§ Task prompt
Give every line of the data again, exactly as it is written.

--------------------------------------------------

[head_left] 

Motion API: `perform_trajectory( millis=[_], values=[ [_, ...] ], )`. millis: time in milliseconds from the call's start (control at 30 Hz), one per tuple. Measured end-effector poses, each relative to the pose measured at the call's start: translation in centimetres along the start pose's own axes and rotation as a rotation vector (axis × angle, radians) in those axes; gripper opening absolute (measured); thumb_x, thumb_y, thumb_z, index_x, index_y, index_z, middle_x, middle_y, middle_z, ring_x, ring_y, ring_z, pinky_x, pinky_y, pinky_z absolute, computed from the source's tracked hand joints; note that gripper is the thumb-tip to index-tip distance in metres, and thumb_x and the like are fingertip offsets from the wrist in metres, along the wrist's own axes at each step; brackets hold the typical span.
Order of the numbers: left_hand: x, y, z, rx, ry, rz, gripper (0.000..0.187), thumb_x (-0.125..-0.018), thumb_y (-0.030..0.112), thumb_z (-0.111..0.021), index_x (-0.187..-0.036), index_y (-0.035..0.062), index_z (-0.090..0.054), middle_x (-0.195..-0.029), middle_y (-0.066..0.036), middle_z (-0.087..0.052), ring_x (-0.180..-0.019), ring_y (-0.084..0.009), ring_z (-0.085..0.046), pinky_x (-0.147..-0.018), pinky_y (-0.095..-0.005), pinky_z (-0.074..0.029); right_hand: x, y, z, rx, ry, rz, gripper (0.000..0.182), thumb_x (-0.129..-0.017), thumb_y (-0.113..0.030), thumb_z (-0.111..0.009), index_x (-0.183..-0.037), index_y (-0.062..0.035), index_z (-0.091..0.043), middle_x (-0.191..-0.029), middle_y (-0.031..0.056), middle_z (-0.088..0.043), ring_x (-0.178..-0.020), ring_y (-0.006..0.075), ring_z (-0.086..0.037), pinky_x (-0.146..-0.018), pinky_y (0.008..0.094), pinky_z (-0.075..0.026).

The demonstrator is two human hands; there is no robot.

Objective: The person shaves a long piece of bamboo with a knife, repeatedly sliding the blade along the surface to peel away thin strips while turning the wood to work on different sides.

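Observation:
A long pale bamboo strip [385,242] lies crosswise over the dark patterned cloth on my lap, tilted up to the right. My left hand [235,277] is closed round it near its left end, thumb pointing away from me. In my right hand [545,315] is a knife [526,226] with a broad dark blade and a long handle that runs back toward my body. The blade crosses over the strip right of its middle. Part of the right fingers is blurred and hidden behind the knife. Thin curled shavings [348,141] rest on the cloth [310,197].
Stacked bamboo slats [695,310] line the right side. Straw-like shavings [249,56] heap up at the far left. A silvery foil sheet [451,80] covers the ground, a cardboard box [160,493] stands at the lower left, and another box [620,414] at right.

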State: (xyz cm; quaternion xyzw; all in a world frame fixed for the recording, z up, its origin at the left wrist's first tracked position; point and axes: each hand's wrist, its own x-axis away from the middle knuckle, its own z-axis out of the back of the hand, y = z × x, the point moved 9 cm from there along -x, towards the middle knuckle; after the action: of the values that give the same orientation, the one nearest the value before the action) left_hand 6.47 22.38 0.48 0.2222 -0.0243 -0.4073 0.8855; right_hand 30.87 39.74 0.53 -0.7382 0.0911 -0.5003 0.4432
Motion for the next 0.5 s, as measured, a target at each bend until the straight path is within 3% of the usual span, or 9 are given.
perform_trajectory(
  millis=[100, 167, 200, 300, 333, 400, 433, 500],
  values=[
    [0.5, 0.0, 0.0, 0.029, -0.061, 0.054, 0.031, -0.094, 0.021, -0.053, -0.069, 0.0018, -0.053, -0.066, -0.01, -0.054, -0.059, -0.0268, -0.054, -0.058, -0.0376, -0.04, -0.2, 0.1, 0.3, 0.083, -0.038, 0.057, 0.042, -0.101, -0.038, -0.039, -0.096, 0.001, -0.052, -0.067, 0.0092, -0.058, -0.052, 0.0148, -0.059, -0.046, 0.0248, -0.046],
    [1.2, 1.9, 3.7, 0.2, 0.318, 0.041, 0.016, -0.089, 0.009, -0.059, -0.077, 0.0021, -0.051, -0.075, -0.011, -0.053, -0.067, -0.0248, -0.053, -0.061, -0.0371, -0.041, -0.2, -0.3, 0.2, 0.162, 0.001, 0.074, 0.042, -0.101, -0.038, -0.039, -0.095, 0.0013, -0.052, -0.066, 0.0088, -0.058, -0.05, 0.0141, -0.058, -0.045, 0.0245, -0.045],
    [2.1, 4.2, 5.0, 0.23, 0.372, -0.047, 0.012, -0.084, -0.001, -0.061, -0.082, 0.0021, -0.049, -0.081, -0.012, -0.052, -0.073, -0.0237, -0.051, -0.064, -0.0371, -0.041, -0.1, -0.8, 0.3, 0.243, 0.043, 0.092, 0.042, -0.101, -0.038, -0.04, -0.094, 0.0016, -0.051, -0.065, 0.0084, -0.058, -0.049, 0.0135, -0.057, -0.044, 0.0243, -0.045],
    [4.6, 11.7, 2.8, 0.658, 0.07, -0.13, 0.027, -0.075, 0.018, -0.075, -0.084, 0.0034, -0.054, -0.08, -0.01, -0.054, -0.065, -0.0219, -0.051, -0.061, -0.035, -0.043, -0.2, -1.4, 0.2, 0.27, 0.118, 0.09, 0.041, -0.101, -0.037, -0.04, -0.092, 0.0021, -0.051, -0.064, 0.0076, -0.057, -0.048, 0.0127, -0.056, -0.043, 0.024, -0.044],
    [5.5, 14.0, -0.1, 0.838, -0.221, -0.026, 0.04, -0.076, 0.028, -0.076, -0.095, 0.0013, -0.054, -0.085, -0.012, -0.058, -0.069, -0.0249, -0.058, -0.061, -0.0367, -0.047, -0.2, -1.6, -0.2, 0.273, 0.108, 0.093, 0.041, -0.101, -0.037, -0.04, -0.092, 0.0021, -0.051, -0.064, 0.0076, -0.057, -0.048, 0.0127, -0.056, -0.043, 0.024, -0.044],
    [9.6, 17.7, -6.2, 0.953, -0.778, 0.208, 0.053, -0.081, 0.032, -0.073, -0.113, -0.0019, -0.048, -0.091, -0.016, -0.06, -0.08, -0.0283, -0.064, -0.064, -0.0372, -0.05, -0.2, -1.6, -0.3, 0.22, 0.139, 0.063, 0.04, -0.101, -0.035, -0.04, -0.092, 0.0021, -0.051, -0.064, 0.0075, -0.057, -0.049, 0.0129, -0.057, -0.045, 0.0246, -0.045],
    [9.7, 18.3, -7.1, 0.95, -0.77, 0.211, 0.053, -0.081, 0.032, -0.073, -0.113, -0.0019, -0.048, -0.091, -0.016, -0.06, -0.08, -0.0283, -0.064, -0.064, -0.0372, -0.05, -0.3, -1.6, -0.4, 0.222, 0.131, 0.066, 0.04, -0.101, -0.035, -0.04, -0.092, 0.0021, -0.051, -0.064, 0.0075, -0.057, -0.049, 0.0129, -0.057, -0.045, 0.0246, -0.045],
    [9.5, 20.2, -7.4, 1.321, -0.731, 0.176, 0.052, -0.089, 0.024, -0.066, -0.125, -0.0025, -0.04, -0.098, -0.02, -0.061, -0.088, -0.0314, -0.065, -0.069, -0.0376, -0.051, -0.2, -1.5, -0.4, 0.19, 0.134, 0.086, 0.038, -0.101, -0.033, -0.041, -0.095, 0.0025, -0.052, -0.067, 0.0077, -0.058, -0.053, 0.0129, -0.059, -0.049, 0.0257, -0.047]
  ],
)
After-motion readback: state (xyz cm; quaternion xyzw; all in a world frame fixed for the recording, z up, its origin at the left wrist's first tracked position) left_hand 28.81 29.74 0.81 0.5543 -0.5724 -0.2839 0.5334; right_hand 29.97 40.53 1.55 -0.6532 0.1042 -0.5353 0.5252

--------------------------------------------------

§ Answer space
[head_left] 

Motion API: `perform_trajectory( millis=[_], values=[ [_, ...] ], )`. millis: time in milliseconds from the call's start (control at 30 Hz), one per tuple. Measured end-effector poses, each relative to the pose measured at the call's start: translation in centimetres along the start pose's own axes and rotation as a rotation vector (axis × angle, radians) in those axes; gripper opening absolute (measured); thumb_x, thumb_y, thumb_z, index_x, index_y, index_z, middle_x, middle_y, middle_z, ring_x, ring_y, ring_z, pinky_x, pinky_y, pinky_z absolute, computed from the source's tracked hand joints; note that gripper is the thumb-tip to index-tip distance in metres, and thumb_x and the like are fingertip offsets from the wrist in metres, along the wrist's own axes at each step; brackets hold the typical span.
Order of the numbers: left_hand: x, y, z, rx, ry, rz, gripper (0.000..0.187), thumb_x (-0.125..-0.018), thumb_y (-0.030..0.112), thumb_z (-0.111..0.021), index_x (-0.187..-0.036), index_y (-0.035..0.062), index_z (-0.090..0.054), middle_x (-0.195..-0.029), middle_y (-0.066..0.036), middle_z (-0.087..0.052), ring_x (-0.180..-0.019), ring_y (-0.084..0.009), ring_z (-0.085..0.046), pinky_x (-0.147..-0.018), pinky_y (-0.095..-0.005), pinky_z (-0.074..0.029); right_hand: x, y, z, rx, ry, rz, gripper (0.000..0.182), thumb_x (-0.129..-0.017), thumb_y (-0.113..0.030), thumb_z (-0.111..0.009), index_x (-0.183..-0.037), index_y (-0.062..0.035), index_z (-0.091..0.043), middle_x (-0.191..-0.029), middle_y (-0.031..0.056), middle_z (-0.088..0.043), ring_x (-0.178..-0.020), ring_y (-0.006..0.075), ring_z (-0.086..0.037), pinky_x (-0.146..-0.018), pinky_y (0.008..0.094), pinky_z (-0.075..0.026).

The demonstrator is two human hands; there is no robot.

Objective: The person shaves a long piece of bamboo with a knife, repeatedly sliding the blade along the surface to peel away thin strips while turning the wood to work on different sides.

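Observation:
A long pale bamboo strip [385,242] lies crosswise over the dark patterned cloth on my lap, tilted up to the right. My left hand [235,277] is closed round it near its left end, thumb pointing away from me. In my right hand [545,315] is a knife [526,226] with a broad dark blade and a long handle that runs back toward my body. The blade crosses over the strip right of its middle. Part of the right fingers is blurred and hidden behind the knife. Thin curled shavings [348,141] rest on the cloth [310,197].
Stacked bamboo slats [695,310] line the right side. Straw-like shavings [249,56] heap up at the far left. A silvery foil sheet [451,80] covers the ground, a cardboard box [160,493] stands at the lower left, and another box [620,414] at right.
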
State: (xyz cm; quaternion xyzw; all in a world frame fixed for the recording, z up, its origin at the left wrist's first tracked position; point and axes: each hand's wrist, its own x-axis away from the middle knuckle, its own z-axis out of the back of the hand, y = z × x, the point moved 9 cm from there along -x, towards the middle knuckle; after the action: of the values that give the same orientation, the one nearest the value before the action) left_hand 6.47 22.38 0.48 0.2222 -0.0243 -0.4073 0.8855; right_hand 30.87 39.74 0.53 -0.7382 0.0911 -0.5003 0.4432
Motion for the next 0.5 s, as measured, a target at each bend until the straight path is within 3% of the usual span, or 9 are given.
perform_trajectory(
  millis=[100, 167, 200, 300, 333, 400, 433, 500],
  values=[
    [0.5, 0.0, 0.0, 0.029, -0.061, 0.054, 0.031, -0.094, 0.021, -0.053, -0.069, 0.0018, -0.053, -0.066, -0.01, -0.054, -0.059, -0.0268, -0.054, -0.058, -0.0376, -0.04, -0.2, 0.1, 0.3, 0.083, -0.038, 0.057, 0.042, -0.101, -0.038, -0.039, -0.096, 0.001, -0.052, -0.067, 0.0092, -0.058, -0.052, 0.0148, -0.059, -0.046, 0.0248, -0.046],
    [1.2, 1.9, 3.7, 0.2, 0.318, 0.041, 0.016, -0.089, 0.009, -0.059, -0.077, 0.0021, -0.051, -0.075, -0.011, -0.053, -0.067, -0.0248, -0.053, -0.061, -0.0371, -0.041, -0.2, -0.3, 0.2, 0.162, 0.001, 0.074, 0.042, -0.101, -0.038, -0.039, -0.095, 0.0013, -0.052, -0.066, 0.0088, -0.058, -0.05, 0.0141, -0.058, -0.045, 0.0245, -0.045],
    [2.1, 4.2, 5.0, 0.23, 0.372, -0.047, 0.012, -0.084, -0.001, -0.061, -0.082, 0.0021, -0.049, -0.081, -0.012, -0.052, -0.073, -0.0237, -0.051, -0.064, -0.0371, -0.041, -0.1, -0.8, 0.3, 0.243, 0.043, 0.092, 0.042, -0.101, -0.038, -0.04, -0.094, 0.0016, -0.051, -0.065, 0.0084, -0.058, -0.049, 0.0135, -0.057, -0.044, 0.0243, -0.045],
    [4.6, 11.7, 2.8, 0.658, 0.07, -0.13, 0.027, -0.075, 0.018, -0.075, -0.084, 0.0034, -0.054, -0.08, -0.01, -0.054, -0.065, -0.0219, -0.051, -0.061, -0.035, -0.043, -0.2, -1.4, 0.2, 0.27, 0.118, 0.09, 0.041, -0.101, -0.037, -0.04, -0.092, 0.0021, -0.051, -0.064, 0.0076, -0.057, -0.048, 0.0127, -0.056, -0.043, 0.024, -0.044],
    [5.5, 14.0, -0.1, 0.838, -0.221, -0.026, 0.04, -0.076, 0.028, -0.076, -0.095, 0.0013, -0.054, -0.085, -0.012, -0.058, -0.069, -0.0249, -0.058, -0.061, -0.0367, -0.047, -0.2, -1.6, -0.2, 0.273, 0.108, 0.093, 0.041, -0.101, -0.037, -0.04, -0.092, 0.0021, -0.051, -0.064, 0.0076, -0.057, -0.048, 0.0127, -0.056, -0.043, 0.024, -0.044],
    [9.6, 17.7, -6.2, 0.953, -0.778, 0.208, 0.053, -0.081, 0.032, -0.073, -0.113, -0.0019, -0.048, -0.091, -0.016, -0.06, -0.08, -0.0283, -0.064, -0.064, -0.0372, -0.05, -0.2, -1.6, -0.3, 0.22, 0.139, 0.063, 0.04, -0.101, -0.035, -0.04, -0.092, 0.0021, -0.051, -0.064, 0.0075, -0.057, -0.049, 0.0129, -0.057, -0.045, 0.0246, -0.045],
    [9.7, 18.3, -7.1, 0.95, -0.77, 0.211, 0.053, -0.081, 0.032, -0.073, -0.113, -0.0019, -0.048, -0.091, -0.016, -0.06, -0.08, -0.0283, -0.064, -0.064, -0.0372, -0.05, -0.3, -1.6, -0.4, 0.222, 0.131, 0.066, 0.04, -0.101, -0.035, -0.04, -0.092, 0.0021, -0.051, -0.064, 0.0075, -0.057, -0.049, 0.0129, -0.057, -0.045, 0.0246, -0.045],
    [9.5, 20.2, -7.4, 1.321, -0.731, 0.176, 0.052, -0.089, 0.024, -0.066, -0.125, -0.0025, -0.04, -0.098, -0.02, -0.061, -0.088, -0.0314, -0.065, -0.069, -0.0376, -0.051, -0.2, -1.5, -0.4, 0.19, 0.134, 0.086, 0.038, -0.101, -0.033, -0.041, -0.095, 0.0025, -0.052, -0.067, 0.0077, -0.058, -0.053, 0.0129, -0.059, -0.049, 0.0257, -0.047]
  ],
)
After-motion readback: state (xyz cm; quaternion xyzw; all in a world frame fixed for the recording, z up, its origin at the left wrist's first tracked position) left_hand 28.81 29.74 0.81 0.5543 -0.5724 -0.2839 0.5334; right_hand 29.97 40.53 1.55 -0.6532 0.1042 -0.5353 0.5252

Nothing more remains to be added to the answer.